Exercise input section start

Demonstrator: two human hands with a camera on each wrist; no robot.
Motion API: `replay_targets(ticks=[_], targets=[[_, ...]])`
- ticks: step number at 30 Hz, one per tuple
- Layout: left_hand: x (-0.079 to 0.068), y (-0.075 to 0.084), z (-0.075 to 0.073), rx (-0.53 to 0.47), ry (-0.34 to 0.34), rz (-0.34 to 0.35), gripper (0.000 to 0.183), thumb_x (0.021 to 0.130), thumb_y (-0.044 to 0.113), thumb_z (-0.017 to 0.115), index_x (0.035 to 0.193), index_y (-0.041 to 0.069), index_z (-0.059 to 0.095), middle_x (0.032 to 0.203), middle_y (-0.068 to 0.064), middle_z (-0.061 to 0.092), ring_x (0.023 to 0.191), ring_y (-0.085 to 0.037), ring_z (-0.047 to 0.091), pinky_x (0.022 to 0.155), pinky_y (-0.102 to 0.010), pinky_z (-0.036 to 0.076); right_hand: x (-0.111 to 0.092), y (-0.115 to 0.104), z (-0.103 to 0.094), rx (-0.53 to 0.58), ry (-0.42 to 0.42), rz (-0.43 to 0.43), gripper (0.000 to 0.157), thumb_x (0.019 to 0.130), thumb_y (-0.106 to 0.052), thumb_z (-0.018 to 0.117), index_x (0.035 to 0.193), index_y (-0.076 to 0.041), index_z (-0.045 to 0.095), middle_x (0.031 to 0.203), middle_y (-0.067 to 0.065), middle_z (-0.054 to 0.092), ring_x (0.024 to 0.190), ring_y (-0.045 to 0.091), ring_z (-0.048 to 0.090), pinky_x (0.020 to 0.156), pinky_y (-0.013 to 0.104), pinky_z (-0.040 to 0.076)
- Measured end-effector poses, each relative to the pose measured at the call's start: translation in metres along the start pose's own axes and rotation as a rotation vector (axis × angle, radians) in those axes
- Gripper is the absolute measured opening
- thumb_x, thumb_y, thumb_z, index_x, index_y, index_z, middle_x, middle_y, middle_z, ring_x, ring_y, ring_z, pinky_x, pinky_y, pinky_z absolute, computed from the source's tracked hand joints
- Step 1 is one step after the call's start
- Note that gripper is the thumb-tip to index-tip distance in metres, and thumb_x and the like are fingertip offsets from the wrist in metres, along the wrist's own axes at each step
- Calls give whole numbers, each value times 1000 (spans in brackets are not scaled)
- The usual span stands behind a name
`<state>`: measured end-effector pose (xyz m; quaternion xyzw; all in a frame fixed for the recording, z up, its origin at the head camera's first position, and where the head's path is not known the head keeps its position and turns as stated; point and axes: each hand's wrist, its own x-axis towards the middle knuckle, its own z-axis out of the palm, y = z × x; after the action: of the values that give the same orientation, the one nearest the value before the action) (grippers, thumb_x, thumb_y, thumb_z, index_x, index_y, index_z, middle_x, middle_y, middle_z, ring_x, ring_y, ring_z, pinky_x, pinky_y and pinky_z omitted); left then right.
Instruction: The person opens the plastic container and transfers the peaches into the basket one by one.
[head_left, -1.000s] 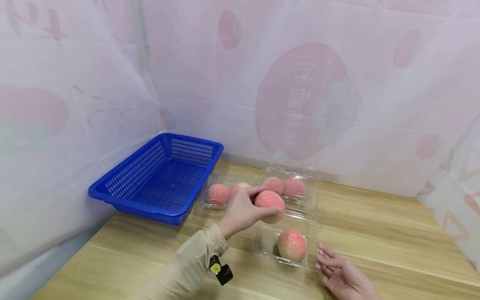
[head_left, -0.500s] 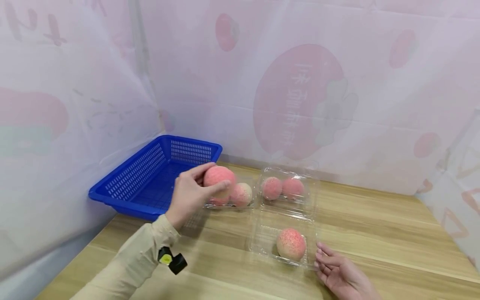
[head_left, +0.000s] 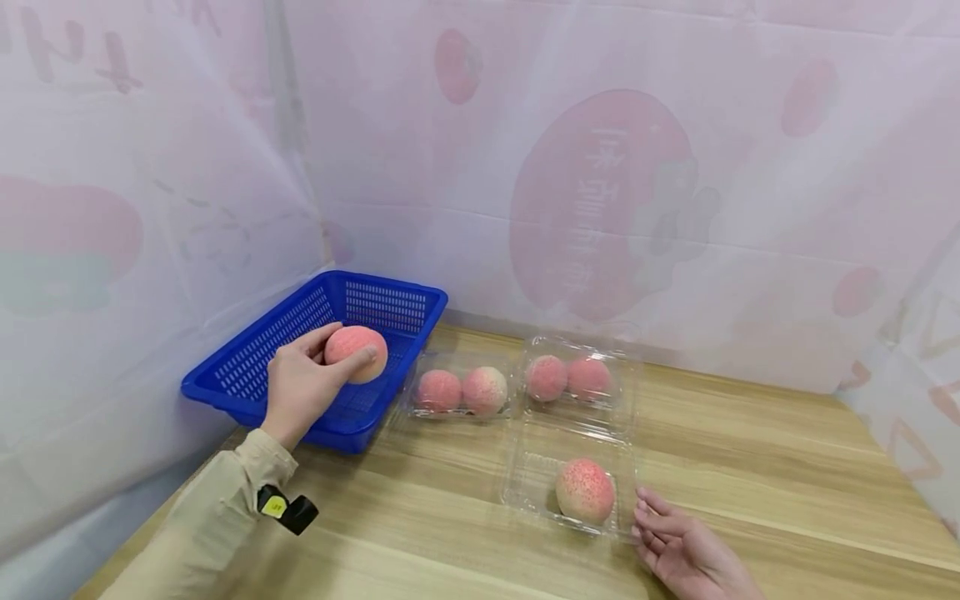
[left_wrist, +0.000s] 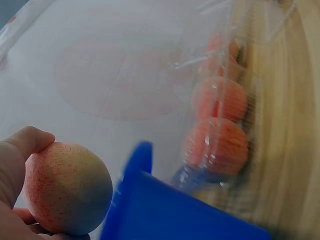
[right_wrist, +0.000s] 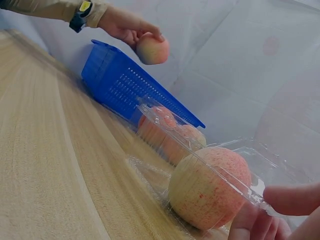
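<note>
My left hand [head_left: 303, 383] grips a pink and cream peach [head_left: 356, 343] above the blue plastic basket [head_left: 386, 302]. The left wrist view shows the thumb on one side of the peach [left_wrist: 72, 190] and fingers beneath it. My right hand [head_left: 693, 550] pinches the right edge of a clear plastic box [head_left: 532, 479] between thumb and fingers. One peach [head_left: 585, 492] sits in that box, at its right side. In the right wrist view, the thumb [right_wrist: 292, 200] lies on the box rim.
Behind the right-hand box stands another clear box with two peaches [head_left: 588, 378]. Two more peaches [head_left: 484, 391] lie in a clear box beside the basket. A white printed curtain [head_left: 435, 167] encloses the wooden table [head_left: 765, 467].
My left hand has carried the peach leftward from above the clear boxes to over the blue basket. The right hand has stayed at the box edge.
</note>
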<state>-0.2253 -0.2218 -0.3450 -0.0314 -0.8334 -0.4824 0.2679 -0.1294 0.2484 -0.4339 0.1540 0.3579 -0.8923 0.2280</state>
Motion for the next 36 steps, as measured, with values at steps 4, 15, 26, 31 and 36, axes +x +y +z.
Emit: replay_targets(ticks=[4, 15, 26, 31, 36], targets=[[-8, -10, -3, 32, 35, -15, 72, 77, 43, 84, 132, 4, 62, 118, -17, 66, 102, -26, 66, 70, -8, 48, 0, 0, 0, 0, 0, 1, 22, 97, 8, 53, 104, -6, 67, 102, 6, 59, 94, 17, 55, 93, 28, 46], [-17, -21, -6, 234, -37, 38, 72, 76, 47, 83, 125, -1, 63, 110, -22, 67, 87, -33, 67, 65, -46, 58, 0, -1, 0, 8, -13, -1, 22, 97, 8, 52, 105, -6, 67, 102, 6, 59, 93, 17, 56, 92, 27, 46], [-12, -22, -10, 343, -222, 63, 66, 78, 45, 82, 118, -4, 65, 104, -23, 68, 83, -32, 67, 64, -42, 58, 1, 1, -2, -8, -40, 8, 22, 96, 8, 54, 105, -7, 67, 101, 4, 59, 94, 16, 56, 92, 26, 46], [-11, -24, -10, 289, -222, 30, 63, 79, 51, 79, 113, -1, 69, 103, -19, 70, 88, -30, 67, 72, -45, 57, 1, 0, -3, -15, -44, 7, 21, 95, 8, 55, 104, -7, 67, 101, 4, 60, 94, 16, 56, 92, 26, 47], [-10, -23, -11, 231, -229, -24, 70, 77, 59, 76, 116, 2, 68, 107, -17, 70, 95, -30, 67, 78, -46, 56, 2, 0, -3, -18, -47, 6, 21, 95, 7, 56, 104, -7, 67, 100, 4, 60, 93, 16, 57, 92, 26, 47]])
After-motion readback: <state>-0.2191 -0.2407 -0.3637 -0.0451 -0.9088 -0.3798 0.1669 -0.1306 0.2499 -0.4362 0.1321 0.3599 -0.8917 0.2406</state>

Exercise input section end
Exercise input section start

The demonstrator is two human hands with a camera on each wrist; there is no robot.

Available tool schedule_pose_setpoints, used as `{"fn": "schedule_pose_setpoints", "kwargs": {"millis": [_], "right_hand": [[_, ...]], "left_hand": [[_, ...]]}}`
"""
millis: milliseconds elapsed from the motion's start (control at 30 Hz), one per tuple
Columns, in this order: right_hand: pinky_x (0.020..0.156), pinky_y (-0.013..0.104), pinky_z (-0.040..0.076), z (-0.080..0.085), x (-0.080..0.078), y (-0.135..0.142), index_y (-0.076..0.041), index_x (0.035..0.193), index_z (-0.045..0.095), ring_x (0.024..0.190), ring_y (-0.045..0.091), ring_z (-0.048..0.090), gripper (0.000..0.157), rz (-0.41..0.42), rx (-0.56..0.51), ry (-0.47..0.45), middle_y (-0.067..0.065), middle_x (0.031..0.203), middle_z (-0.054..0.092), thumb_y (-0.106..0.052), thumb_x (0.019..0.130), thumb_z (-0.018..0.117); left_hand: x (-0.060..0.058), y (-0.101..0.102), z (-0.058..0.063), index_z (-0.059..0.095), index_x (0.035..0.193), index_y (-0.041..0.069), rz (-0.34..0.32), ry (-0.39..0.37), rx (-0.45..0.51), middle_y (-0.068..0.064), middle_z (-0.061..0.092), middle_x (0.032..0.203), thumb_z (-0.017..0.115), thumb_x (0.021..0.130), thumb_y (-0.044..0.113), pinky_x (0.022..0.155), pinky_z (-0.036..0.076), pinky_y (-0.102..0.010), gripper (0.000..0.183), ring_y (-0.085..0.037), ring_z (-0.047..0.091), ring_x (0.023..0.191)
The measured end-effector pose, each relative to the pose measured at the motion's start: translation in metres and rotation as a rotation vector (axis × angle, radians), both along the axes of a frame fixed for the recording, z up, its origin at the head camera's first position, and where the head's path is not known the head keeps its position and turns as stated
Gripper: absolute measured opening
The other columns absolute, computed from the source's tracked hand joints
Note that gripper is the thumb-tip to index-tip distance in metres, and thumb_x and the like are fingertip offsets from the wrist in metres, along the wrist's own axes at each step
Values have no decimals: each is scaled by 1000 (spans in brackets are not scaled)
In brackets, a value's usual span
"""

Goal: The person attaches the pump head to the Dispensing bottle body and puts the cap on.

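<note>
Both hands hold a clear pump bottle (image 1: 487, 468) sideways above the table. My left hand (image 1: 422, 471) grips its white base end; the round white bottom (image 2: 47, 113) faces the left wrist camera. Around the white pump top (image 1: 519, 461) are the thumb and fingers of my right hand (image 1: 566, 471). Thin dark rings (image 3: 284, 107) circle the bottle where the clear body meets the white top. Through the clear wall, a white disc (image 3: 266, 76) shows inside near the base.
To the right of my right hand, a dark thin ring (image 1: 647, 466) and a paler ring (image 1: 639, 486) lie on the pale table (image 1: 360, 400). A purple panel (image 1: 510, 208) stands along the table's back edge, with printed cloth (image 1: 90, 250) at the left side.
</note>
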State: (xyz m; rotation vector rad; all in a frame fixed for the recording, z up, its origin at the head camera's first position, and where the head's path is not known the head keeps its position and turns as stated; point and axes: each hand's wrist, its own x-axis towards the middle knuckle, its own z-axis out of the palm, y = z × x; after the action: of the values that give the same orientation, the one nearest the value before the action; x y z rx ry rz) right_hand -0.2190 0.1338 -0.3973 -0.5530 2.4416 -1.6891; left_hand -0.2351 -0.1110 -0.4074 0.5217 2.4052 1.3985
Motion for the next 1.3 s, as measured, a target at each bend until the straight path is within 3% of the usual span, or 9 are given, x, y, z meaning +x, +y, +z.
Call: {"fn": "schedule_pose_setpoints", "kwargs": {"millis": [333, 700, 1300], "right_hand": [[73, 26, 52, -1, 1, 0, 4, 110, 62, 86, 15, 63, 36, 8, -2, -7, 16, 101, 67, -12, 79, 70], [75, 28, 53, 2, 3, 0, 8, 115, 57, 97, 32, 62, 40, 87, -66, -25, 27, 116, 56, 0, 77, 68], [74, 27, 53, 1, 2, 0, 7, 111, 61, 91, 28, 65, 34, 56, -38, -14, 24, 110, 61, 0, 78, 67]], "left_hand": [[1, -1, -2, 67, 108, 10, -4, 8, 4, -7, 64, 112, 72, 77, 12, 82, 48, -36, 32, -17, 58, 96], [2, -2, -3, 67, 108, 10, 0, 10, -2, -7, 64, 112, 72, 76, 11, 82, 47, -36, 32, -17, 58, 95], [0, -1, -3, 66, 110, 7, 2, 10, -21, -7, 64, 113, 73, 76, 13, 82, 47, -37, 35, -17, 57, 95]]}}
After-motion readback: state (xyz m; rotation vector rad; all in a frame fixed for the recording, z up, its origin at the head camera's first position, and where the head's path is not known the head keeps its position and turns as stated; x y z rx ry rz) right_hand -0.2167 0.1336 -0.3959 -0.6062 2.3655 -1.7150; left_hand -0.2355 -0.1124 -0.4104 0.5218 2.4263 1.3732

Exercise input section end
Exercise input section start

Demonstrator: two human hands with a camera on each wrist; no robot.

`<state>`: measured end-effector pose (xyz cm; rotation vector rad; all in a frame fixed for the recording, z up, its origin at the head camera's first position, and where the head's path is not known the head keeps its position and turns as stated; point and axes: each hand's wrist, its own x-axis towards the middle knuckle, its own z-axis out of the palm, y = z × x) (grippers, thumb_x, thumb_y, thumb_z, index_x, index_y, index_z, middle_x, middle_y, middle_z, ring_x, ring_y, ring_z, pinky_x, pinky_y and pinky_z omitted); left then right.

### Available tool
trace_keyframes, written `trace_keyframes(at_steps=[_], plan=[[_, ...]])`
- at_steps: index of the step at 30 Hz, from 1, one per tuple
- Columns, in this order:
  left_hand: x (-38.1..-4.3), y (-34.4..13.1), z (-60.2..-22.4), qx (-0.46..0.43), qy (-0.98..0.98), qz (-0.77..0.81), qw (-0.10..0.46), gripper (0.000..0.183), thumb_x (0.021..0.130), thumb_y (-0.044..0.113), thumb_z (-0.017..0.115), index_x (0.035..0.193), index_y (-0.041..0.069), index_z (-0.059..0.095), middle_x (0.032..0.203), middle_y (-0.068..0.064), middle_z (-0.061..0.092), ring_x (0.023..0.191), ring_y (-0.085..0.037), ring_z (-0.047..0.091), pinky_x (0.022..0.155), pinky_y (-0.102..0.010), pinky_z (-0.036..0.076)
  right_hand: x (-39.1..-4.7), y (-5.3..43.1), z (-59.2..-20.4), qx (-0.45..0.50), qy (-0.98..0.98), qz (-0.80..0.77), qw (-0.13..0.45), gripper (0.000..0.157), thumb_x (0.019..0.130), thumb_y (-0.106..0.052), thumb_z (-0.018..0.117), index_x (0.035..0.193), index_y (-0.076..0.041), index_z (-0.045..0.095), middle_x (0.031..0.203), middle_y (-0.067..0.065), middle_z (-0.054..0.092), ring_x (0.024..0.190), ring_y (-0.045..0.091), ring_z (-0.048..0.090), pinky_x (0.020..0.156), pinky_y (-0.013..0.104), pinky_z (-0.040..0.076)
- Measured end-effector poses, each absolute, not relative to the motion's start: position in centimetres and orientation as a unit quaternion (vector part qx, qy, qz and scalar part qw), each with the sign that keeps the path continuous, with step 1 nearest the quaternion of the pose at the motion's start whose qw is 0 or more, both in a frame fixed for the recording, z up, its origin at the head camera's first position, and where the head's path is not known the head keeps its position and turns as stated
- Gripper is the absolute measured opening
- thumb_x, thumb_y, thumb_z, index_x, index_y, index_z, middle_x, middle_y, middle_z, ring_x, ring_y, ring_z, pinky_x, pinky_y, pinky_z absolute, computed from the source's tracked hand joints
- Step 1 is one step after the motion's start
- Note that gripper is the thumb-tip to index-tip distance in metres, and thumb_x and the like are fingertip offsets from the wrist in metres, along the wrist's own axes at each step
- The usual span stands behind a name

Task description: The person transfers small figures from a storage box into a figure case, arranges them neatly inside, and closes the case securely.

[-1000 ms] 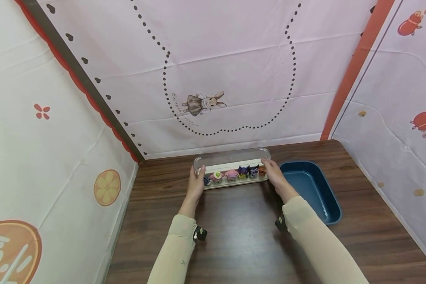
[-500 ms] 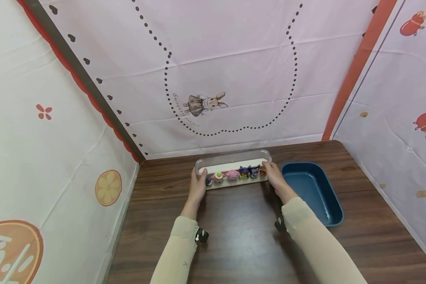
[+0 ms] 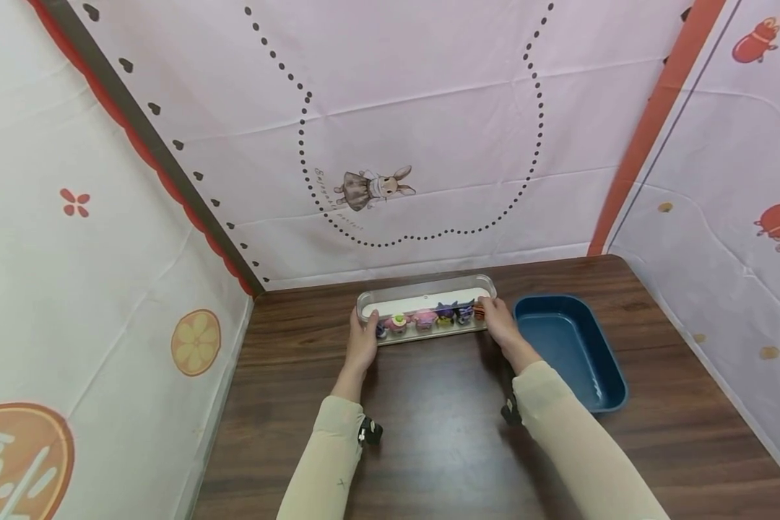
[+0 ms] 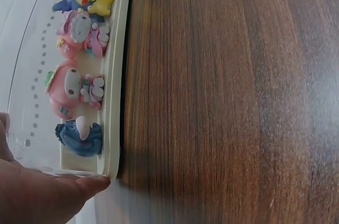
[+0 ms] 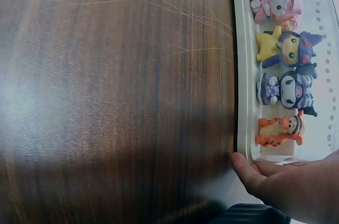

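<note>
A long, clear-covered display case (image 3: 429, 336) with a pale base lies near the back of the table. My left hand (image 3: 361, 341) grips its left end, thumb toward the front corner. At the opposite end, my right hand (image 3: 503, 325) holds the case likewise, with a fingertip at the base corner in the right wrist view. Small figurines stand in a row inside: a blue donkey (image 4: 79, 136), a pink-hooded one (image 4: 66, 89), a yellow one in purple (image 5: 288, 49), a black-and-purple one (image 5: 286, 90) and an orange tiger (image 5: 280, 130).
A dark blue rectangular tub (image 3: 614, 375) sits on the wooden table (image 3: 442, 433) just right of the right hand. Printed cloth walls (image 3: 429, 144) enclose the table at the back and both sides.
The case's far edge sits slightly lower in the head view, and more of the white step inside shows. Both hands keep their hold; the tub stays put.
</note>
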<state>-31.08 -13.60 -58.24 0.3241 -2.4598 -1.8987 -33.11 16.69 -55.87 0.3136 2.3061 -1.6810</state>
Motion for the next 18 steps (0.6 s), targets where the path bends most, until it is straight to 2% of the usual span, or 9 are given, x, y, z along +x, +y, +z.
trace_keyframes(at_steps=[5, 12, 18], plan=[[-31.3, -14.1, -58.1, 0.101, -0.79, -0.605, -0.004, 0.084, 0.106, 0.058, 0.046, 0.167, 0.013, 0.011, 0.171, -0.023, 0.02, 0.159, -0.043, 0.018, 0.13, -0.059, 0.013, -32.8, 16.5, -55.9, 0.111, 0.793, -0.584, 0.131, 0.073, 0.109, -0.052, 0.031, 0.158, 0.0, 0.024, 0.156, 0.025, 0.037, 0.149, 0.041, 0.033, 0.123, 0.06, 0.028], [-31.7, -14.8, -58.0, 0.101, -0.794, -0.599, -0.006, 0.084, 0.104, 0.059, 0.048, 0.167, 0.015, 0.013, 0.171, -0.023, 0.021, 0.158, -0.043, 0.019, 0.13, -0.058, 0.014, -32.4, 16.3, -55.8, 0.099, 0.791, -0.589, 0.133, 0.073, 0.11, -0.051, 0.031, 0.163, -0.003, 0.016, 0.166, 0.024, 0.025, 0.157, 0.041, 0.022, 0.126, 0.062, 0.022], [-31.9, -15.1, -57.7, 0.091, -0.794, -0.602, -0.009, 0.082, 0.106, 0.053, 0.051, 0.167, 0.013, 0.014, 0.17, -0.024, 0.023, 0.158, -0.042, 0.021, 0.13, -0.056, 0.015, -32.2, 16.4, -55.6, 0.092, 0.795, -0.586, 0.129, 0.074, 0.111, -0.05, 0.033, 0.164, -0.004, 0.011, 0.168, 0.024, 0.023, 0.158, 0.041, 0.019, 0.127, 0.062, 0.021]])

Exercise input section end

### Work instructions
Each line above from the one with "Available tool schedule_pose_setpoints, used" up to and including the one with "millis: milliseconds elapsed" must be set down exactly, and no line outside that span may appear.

### Answer to this task
Available tool schedule_pose_setpoints, used as `{"fn": "schedule_pose_setpoints", "kwargs": {"millis": [_], "right_hand": [[_, ...]], "left_hand": [[_, ...]]}}`
"""
millis: milliseconds elapsed from the motion's start (control at 30 Hz), one per tuple

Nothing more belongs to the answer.